Когда стена чернела от угля и щётка больше не помогала, Нуру приносила воду и отмывала камень, как могла.
Она мечтала, что увидит белый лес с живыми деревьями, но близко не подойдёт: те забирают душу. Мечтала прокатиться на косматой антилопе, у которой рога как ветви, а грива, как у порождения песков, зверя, опасного для путников, о котором выжившие почти ничего не могут рассказать. И в мечтах Нуру всегда находилось место для меня.
— Ты скучал? — спрашивала она, приходя, и однажды я понял, что действительно к ней привык и теперь, если бы Нуру пропала, мне недоставало бы чего-то.
Я знал, что жизнь её тяжела. Видел по изношенной одежде, по натруженным рукам, по тонким исцарапанным ногам, всегда босым. И всё-таки Нуру несла мне радость, а прочее оставляла там, по другую сторону ущелья. Глаза её светились, и с губ не сходила улыбка. Когда я смотрел на неё, мне хотелось улыбнуться в ответ. Иногда казалось, я действительно улыбался, и казалось, она замечала это.
Однажды Нуру пришла с горем, таким тяжёлым, что было ей одной не по силам. Опустив голову на мои колени, она плакала и плакала, а я молчал.
— Ящик упал! — воскликнула она с болью. — Ящик упал…
Она долго ничего не могла сказать, а я не мог понять. Было так: груз, плохо закреплённый, сорвался, а под ним стоял человек, отец Нуру. И она, зоркая, видела с холма суету на палубе, и слышала крики, и отослала Поно за матерью, а сама слетела вниз, никто не погнал.
Она видела кровь на тёмных досках, тоже тёмную, и прочее, что осталось.
— Только ноги, — плакала Нуру. — Ноги его, а дальше — дальше не он… А ноги его…
К кораблю набежали люди, и всем было не до неё, и из всех, кого знала, Нуру пришла ко мне, от меня ждала утешения.
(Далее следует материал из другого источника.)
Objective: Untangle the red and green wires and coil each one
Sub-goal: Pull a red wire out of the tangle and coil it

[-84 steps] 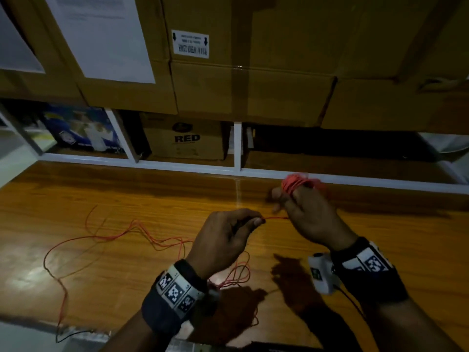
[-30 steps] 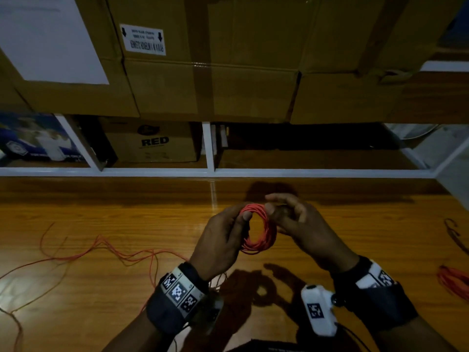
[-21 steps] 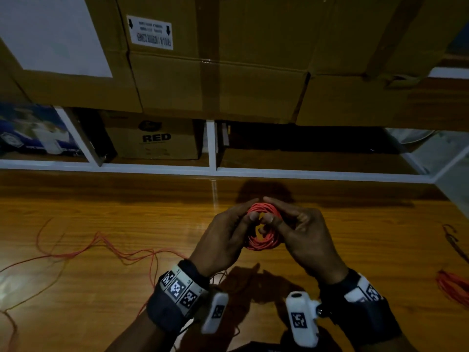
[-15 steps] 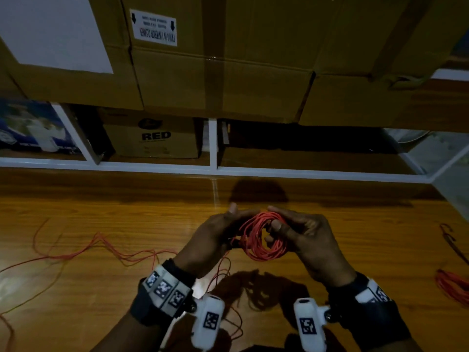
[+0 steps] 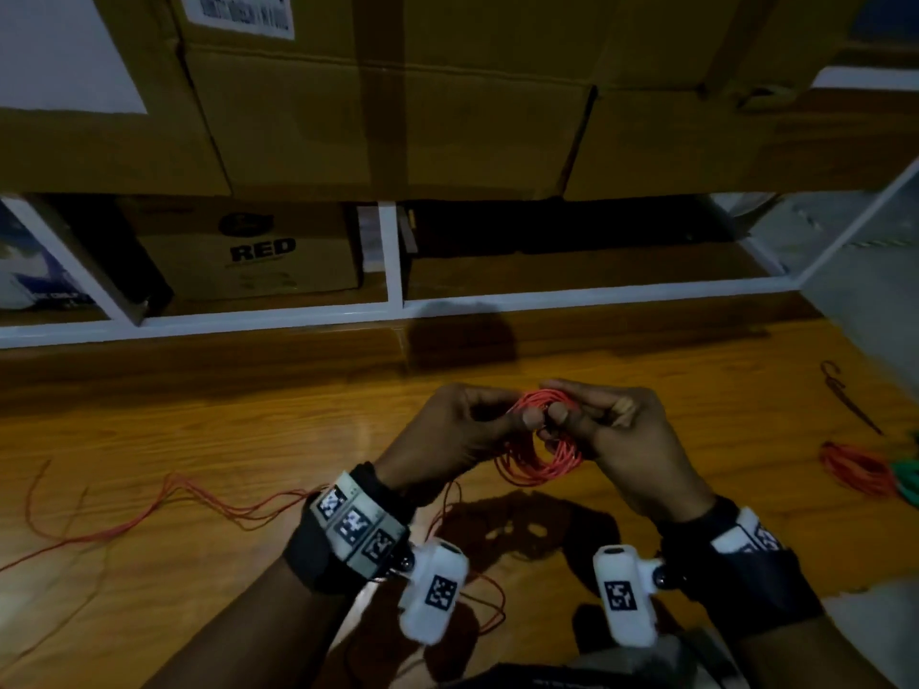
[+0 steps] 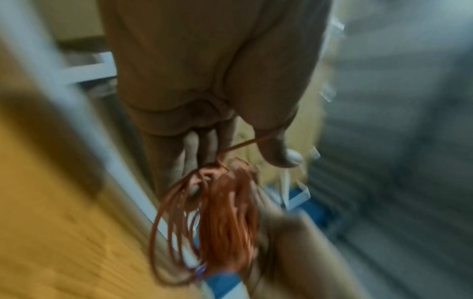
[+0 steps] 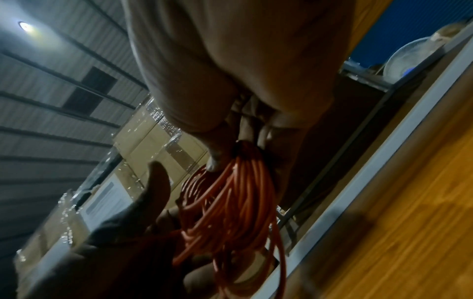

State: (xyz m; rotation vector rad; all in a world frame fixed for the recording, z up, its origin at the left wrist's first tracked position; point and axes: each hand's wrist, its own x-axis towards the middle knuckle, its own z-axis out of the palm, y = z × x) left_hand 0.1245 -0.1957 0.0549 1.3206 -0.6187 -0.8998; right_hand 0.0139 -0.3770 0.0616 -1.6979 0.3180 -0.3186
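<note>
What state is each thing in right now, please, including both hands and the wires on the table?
Red coil: held up off the table, between both hands.
Left hand: pinches the coil's top.
Right hand: grips the coil's top.
Loose red wire: uncoiled, strewn on the table at left.
Second red coil: lying on the table at right.
Green wire: lying beside it, at the frame's edge.

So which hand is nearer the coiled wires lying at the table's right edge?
Right. The right hand is between the left hand and those coiled wires, which lie apart to its right; the left is farther off.
</note>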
Я поднял руку, чтобы погладить её по голове, но когда опускал ладонь, понял, что рука осталась на месте. Я сделал усилие, и опять показалось, поднял, и опять рука не двинулась.
Нуру плакала, и слёзы её жгли мне колени, а сердце жёг страх. Я думал, что могу подняться, стоит лишь захотеть, много времён я думал так, но вот захотел — и не смог.